Las redes sociales se han hecho eco de este juicio, que comenzó a finales de julio, con miles de opiniones enfrentadas. Por un lado, los que defienden que Lindsay Clancy estaba enferma. Por otro, los que aseguran que es responsable de sus acciones y que actuó de forma premeditada.
Este debate ha llevado incluso a poner en marcha una campaña en GoFundMe, bautizada como ‘The Musgrove Family Fund‘ en la, según la descripción aportada en la web, «las contribuciones ayudarán a cubrir los gastos acumulados de viaje, alojamiento, manutención y otros gastos familiares derivados de su continuo apoyo a Lindsay durante su caso». La recaudación concreta que los padres de la acusada, Mike y Paula, «son los beneficiarios designados y receptores directos de la recaudación de fondos» y ya ha conseguido más de un millón de dólares.
Este caso tiene muchos matices. En los meses posteriores al nacimiento de su tercer hijo, la salud mental de la mujer se deterioró drásticamente. Incapaz de dormir y atormentada por pensamientos de autolesionarse, buscó atención de expertos en trastornos del estado de ánimo posparto, le recetaron varios medicamentos psiquiátricos y, al no obtener resultados, ingresó en un hospital psiquiátrico. Diecinueve días después de recibir el alta, estranguló a sus tres hijos en su casa de Massachusetts.
El abogado de Lindsay Clancy, Kevin Reddington, ha defendido que ella padecía psicosis posparto, una enfermedad mental poco común relacionada con el estrés, la falta de sueño y los cambios hormonales que siguen al parto. El letrado añadió que también sufría trastorno bipolar y que los antidepresivos que le recetaron tras el nacimiento de su tercer hijo empeoraron su estado.
Por el contrario, el fiscal Shanan Buckingham argumentó que Clancy «actuó intencionalmente, racionalmente y con rapidez» y que es totalmente responsable de las muertes. «No se trataba de una mujer sumida en un episodio psicótico», declaró Buckingham. «No es un debate público sobre la salud mental de las mujeres ni sobre cómo el sistema médico las trata. Este caso trata sobre la acusada, Lindsay Clancy».
El padre de los menores declaró ante el juzgado a finales de julio que nadie le dijo que su esposa no debía quedarse sola con los niños: «No sabía lo que era la psicosis hasta que esto sucedió». Clancy y su exmarido acusan a los médicos de no haberla diagnosticado, tratado ni supervisado adecuadamente, según las demandas presentadas a principios de este año.

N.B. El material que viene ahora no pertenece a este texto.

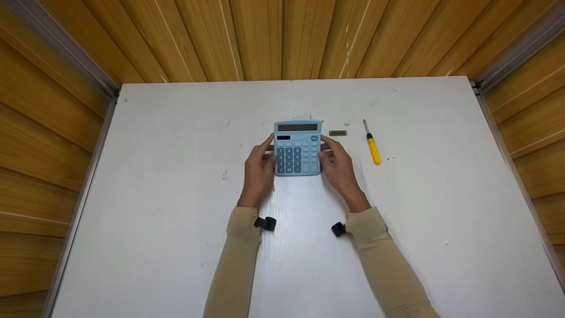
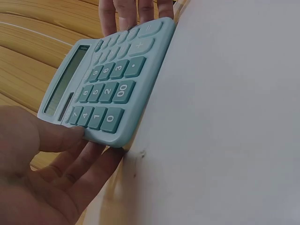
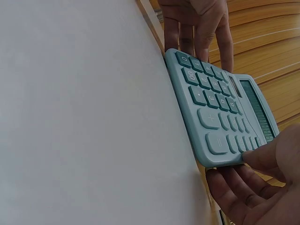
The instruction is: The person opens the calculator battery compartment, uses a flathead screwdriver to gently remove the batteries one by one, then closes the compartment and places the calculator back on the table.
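A light blue calculator (image 1: 298, 148) faces up between my two hands, its blank display at the far end. My left hand (image 1: 259, 170) grips its left edge, thumb on the rim by the number keys and fingers underneath, as the left wrist view shows. On the opposite edge my right hand (image 1: 339, 170) holds it the same way, thumb on top and fingers below. In the right wrist view the calculator (image 3: 220, 112) is tilted, its display end raised and its near edge close over the table.
To the right of the calculator lies a small greenish battery (image 1: 337, 133). Farther right is a screwdriver (image 1: 373, 150) with a yellow handle, its tip pointing away. All stand on a white table (image 1: 154, 198), with wood-look panels (image 1: 260, 39) behind and at both sides.
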The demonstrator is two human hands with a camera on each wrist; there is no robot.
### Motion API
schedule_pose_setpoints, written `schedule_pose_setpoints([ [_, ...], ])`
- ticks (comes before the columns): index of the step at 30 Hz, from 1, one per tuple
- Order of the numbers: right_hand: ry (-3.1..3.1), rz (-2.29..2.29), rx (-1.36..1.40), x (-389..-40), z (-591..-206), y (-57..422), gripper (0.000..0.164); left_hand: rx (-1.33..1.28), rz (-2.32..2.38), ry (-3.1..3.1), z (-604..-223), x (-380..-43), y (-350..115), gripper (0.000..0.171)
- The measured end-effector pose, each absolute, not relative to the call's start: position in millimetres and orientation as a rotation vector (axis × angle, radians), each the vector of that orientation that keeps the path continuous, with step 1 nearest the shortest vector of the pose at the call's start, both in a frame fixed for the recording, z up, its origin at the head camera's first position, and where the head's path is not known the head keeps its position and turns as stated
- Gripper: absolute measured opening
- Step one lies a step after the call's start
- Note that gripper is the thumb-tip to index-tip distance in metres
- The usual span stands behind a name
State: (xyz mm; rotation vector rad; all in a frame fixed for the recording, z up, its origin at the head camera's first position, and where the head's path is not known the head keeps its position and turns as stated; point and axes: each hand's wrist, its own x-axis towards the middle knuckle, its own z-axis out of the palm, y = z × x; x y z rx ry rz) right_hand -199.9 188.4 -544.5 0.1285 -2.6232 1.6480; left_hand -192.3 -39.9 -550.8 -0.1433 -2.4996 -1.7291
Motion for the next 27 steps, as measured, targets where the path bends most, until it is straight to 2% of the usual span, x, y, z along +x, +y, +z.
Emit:
schedule_pose_setpoints([
  [11, -2.786, 1.570, 0.153, -200.2, -539.5, 187.1, 0.054, -0.131, -1.626, -2.629, -549.0, -192.7, -43.8, 0.057],
  [27, -2.908, 1.493, 0.148, -202.4, -540.3, 186.4, 0.053, -0.110, -1.591, -2.657, -550.2, -191.5, -42.2, 0.059],
])
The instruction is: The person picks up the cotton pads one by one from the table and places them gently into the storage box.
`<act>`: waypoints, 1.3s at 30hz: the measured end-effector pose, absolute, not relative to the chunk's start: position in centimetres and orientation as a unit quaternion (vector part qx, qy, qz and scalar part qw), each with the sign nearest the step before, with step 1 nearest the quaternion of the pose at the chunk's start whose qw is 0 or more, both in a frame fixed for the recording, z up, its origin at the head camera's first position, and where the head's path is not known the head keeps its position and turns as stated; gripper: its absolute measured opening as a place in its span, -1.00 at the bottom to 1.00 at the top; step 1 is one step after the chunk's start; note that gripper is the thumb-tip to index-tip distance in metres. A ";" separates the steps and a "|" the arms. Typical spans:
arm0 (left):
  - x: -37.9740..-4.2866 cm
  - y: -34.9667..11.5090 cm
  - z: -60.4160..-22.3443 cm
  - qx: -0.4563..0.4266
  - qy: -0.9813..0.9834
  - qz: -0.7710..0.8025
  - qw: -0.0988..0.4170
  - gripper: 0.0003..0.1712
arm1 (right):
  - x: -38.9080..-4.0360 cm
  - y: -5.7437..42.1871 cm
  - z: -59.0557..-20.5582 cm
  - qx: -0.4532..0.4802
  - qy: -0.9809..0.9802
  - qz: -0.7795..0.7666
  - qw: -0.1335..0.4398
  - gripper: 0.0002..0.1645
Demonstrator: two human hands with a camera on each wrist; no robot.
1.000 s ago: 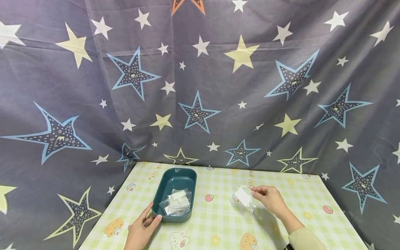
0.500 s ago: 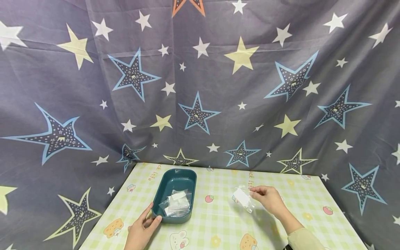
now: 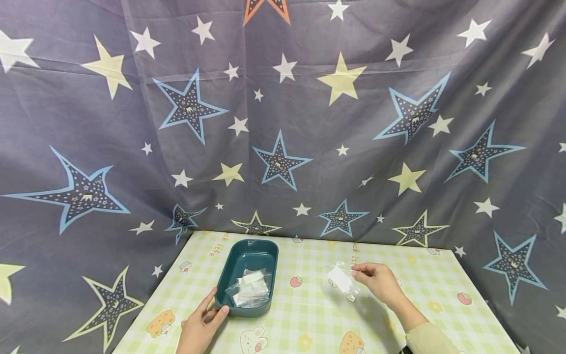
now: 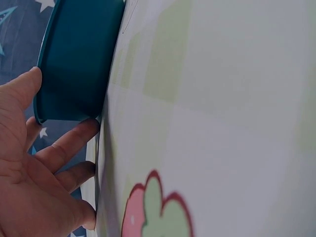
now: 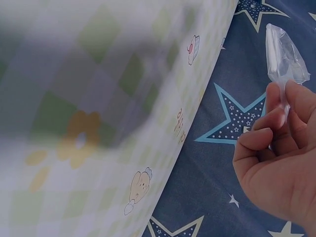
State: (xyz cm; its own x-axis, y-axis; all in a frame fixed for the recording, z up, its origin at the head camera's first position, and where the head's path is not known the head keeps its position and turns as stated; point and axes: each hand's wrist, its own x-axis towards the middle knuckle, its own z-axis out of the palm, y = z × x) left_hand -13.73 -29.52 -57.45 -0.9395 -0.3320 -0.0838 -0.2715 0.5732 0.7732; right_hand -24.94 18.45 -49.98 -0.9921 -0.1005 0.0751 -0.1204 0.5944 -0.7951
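A dark teal rectangular tray (image 3: 247,311) sits on the left part of the table, with several small clear plastic packets (image 3: 252,287) holding white contents heaped in its near half. My left hand (image 3: 200,325) rests against the tray's near left corner, thumb on the front side and fingers spread along the left side and low by the base. To the right, my right hand (image 3: 381,284) pinches a clear plastic packet (image 3: 341,279) by its edge between thumb and fingers. A flat white piece shows inside that packet, which is held above the tablecloth, its shadow below.
The table (image 3: 305,314) wears a green-and-white checked cloth printed with cartoon figures. Behind it and at both sides hangs a dark grey curtain (image 3: 283,113) with stars, meeting the table's back edge.
My right hand and its packet have shifted slightly to the left. The left hand, tray and packets inside it look unmoved.
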 end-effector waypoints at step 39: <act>-13.8 -29.6 -57.7 0.167 -0.888 -0.427 0.039 0.01 | -24.7 16.1 -48.7 0.087 -0.871 0.482 0.011 -0.78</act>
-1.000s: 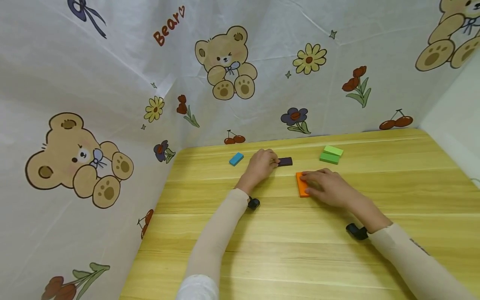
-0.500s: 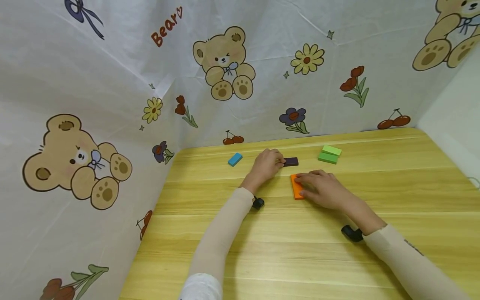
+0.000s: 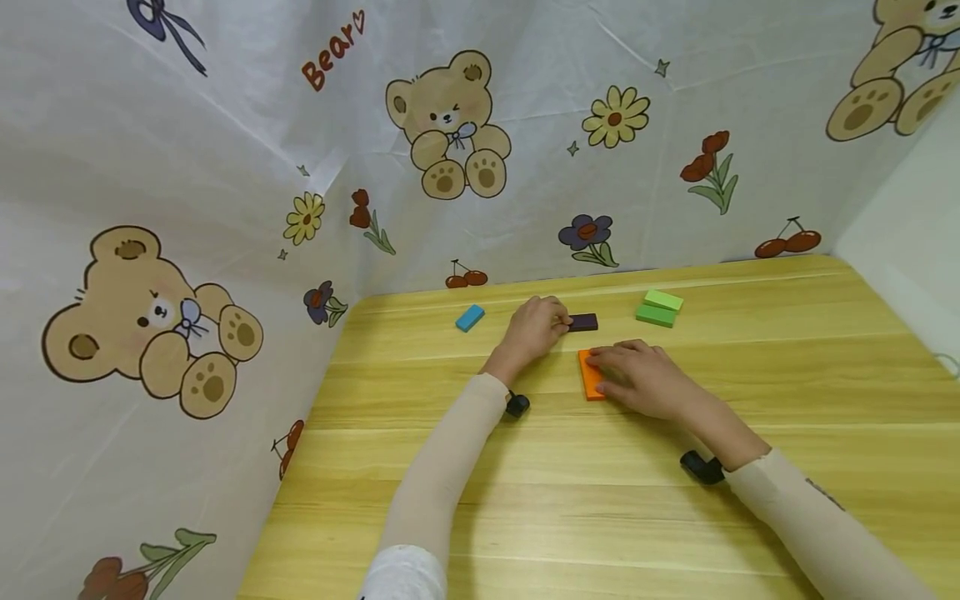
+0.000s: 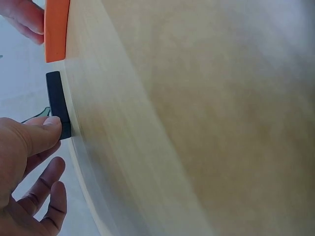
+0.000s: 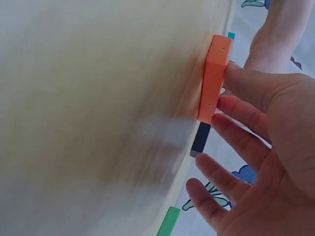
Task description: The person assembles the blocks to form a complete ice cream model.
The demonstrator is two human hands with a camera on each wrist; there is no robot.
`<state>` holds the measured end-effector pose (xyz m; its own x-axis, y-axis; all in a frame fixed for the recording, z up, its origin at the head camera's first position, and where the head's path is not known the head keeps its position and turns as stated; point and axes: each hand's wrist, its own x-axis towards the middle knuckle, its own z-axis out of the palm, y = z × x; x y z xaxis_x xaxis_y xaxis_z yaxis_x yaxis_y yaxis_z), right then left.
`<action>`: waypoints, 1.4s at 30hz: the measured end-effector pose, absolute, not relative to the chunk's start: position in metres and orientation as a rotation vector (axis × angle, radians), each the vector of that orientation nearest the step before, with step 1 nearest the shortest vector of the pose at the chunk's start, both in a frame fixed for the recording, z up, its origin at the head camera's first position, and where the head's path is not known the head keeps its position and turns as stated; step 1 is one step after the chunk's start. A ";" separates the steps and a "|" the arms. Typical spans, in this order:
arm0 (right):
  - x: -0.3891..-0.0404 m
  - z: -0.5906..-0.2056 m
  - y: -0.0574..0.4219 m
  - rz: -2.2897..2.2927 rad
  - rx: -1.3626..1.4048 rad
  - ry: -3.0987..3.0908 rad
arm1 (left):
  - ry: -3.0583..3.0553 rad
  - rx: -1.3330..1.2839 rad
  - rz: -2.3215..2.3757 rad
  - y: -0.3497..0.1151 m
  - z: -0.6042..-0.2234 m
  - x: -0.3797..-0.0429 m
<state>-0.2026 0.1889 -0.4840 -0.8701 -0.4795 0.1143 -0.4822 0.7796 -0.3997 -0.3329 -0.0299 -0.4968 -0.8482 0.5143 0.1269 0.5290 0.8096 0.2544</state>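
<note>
Desk (image 3: pixel 562 500) carries two blocks in work: orange block (image 3: pixel 588 380) near the middle, its long side pointing away from the person, and dark block (image 3: pixel 584 322), which lies crosswise a little beyond it; a narrow gap separates them. Left hand (image 3: pixel 534 325) has its grip closed on the dark block: it pinches the left end, the thumb flat against it, while the other fingers stay free. Right hand (image 3: pixel 640 379) does not clamp; its thumb and fingers stay spread, and their tips rest on the orange block.

Both blocks look light, stiff and smooth, so I judge they will slide easily on the wood and are not fragile. Their edges are thin, therefore a good hold is by the two opposite sides, or by one short end as the left hand does. For only sliding, light pressure from above should be enough; stronger pressure could turn the block.

Compared with one second ago, the dark block is shifted to the right and the orange block to the left, each together with its hand. In the last half second the change is very small. Blue block (image 3: pixel 469 318), green block (image 3: pixel 656 316) and lime block (image 3: pixel 665 300) kept their places.
</note>
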 end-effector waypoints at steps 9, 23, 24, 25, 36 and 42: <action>-0.246 -0.476 0.197 0.926 0.747 -2.928 | -2.945 -0.838 -0.507 -0.033 -0.495 -0.332; -0.296 -0.498 0.193 1.015 0.524 -2.912 | -2.966 -0.815 -0.523 -0.031 -0.498 -0.336; -0.297 -0.499 0.193 1.017 0.510 -2.914 | -2.968 -0.811 -0.526 -0.031 -0.498 -0.336; -0.298 -0.499 0.193 1.016 0.496 -2.918 | -2.969 -0.805 -0.526 -0.031 -0.498 -0.336; -0.300 -0.497 0.192 0.956 0.452 -2.948 | -2.974 -0.798 -0.539 -0.031 -0.496 -0.334; -0.300 -0.497 0.191 0.952 0.472 -2.943 | -2.970 -0.797 -0.524 -0.032 -0.496 -0.332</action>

En esta cuarta semana de juicio ha destacado el testimonio de Paul Zeizel, un psicólogo que ha tratado a Clancy tras la muerte de los niños y que compareció en el estrado a petición de la defensa. «Era incapaz de ajustar su comportamiento a las normas legales y no comprendía la ilicitud de su acto», ha manifestado.
Si la mujer es declarada culpable de asesinato, se enfrenta a cadena perpetua sin posibilidad de libertad condicional. Si es declarada inocente por falta de responsabilidad penal, sería internada en un centro psiquiátrico estatal.